• **Dataset section**:
* * * * *

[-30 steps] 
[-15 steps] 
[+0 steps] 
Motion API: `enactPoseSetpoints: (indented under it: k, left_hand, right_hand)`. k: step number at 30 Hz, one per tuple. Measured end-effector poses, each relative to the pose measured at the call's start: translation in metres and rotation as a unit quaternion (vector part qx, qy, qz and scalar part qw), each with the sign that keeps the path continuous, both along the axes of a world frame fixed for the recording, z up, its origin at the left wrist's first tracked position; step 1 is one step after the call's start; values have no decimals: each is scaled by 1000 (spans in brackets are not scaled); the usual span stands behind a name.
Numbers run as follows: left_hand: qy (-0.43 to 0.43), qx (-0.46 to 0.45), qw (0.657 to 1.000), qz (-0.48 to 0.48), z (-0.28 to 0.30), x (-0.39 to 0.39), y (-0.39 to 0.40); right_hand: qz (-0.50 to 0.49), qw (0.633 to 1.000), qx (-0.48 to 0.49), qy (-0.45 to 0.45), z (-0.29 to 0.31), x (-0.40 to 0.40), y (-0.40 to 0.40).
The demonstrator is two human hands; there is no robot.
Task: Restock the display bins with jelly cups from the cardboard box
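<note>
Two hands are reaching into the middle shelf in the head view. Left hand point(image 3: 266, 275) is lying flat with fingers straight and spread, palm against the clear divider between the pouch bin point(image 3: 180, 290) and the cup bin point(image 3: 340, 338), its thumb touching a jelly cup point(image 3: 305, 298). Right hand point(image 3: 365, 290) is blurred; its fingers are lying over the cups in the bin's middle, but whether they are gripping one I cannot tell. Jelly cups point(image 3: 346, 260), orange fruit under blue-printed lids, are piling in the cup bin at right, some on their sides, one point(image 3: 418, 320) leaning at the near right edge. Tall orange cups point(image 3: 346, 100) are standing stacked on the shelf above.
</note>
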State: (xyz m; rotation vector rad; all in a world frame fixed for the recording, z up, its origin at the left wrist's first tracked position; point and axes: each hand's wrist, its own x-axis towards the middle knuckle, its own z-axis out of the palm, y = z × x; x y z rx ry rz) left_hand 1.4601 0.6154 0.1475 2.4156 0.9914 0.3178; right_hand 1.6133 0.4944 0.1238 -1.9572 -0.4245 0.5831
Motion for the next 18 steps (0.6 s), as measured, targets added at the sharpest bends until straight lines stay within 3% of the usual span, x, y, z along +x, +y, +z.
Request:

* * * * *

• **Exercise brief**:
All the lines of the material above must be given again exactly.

• **Your response**:
[-30 steps] 
[-15 steps] 
[+0 steps] 
Motion API: `enactPoseSetpoints: (indented under it: k, left_hand, right_hand)`. k: step number at 30 Hz, one per tuple. Measured end-effector poses, each relative to the pose measured at the call's start: translation in metres and rotation as a unit quaternion (vector part qx, qy, qz and scalar part qw), each with the sign that keeps the path continuous, both along the axes of a world frame fixed for the recording, z up, its origin at the left wrist's first tracked position; step 1 is one step after the call's start; values have no decimals: each is scaled by 1000 (spans in brackets are not scaled); the usual span stands behind a name.
Numbers run as follows: left_hand: qy (-0.43 to 0.43), qx (-0.46 to 0.45), qw (0.657 to 1.000), qz (-0.48 to 0.48), z (-0.28 to 0.30), x (-0.39 to 0.39), y (-0.39 to 0.40); right_hand: qz (-0.50 to 0.49), qw (0.633 to 1.000), qx (-0.48 to 0.49), qy (-0.45 to 0.45), z (-0.29 to 0.31), x (-0.40 to 0.40), y (-0.40 to 0.40).
The demonstrator is two human hands; there is no robot.
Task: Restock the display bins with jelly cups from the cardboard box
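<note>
Two hands are reaching into the middle shelf in the head view. Left hand point(image 3: 266, 275) is lying flat with fingers straight and spread, palm against the clear divider between the pouch bin point(image 3: 180, 290) and the cup bin point(image 3: 340, 338), its thumb touching a jelly cup point(image 3: 305, 298). Right hand point(image 3: 365, 290) is blurred; its fingers are lying over the cups in the bin's middle, but whether they are gripping one I cannot tell. Jelly cups point(image 3: 346, 260), orange fruit under blue-printed lids, are piling in the cup bin at right, some on their sides, one point(image 3: 418, 320) leaning at the near right edge. Tall orange cups point(image 3: 346, 100) are standing stacked on the shelf above.
</note>
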State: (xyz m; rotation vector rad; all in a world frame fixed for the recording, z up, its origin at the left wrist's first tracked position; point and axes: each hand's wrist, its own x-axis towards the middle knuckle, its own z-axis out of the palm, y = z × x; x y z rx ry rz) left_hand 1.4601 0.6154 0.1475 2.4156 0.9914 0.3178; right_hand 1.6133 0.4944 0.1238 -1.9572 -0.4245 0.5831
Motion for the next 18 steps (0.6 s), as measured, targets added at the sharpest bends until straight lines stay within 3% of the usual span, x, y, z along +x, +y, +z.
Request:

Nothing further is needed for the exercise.